= The task =
Every entry below has to appear again in your reply, word for word, but no picture may.
----- Information
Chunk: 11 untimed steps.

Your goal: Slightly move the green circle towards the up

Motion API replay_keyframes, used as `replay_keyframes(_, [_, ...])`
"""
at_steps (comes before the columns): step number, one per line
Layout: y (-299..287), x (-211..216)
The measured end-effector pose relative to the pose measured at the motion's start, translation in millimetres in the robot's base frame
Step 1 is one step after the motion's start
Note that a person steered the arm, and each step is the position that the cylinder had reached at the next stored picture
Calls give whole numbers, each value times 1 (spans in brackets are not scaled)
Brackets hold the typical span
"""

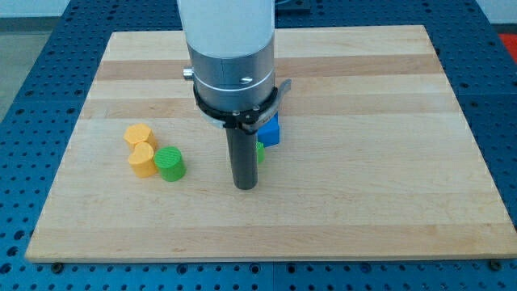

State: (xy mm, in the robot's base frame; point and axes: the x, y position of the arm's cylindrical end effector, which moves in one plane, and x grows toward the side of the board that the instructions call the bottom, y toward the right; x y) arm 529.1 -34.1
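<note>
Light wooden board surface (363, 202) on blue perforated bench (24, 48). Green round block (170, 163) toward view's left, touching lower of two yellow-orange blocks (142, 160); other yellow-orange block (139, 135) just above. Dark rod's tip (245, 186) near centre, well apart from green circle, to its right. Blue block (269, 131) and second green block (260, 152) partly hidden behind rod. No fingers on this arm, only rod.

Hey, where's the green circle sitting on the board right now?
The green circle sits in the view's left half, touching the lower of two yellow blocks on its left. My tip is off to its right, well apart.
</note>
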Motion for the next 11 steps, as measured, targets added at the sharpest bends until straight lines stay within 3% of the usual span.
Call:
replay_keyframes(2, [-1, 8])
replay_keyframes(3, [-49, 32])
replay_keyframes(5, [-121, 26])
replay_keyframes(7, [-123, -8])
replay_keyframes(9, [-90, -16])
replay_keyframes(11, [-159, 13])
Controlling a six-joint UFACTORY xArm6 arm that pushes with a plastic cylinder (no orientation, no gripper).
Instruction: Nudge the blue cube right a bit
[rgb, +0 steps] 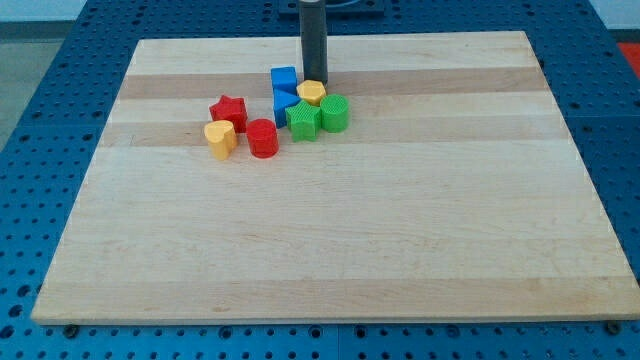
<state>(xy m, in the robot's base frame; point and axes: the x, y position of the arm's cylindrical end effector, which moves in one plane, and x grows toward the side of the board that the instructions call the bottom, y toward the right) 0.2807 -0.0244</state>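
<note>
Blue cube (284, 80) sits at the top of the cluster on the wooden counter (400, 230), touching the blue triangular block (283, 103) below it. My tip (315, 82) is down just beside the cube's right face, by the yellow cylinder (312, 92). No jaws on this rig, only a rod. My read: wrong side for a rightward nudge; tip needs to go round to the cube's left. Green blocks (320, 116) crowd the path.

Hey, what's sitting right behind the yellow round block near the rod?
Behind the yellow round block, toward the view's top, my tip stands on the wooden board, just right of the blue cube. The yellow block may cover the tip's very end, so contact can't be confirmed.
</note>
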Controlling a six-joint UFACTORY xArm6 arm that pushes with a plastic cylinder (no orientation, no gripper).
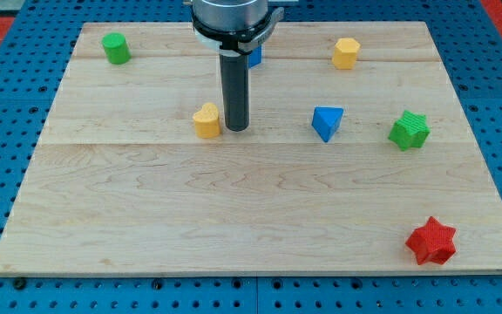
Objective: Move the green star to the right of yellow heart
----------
= Answer to this problem =
Chunk: 11 untimed steps.

Your goal: Slightly move the green circle towards the up

Motion API replay_keyframes, used as `replay_keyframes(_, [_, ...])`
"""
at_steps (comes before the columns): step number, one per line
Layout: y (-299..287), x (-211..216)
The measured end-effector pose relative to the pose measured at the motion's start, translation in millimetres in the robot's base frame
Step 1 is one step after the motion's start
Note that a person steered the arm, and each step is the position that the cylinder had reached at the next stored picture
Calls give whole numbers, each value times 1 (spans in brackets are not scaled)
Brackets hold the typical span
"""


State: (xy mm, in the robot's base frame; point and axes: the x, y position of the arm's cylindrical end effector, which moves in one plane, and x grows toward the side of the board that the instructions call the bottom, y toward the right; x y) arm 529.1 -34.1
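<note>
Light wooden board surface (363, 202) on blue perforated bench (24, 48). Green round block (170, 163) toward view's left, touching lower of two yellow-orange blocks (142, 160); other yellow-orange block (139, 135) just above. Dark rod's tip (245, 186) near centre, well apart from green circle, to its right. Blue block (269, 131) and second green block (260, 152) partly hidden behind rod. No fingers on this arm, only rod.

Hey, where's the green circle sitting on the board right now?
The green circle sits in the view's left half, touching the lower of two yellow blocks on its left. My tip is off to its right, well apart.
</note>
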Motion for the next 11 steps, as measured, targets added at the sharpest bends until straight lines stay within 3% of the usual span.
Call:
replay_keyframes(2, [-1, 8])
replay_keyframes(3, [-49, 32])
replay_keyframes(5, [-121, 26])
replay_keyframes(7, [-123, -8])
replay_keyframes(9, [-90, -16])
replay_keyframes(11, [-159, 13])
Controlling a six-joint UFACTORY xArm6 arm that pushes with a plastic cylinder (no orientation, no gripper).
Instruction: Nudge the blue cube right a bit
[rgb, +0 steps] 
<state>(xy m, in the robot's base frame; point and axes: the x, y position of the arm's cylindrical end effector, which moves in one plane, and x grows toward the side of the board that the instructions call the bottom, y toward the right) 0.2807 -0.0244</state>
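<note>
Blue cube (284, 80) sits at the top of the cluster on the wooden counter (400, 230), touching the blue triangular block (283, 103) below it. My tip (315, 82) is down just beside the cube's right face, by the yellow cylinder (312, 92). No jaws on this rig, only a rod. My read: wrong side for a rightward nudge; tip needs to go round to the cube's left. Green blocks (320, 116) crowd the path.

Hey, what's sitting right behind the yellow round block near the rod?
Behind the yellow round block, toward the view's top, my tip stands on the wooden board, just right of the blue cube. The yellow block may cover the tip's very end, so contact can't be confirmed.
</note>
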Controlling a six-joint UFACTORY xArm6 arm that pushes with a plastic cylinder (no orientation, no gripper).
Objective: Move the green star to the right of yellow heart

No additional output is needed.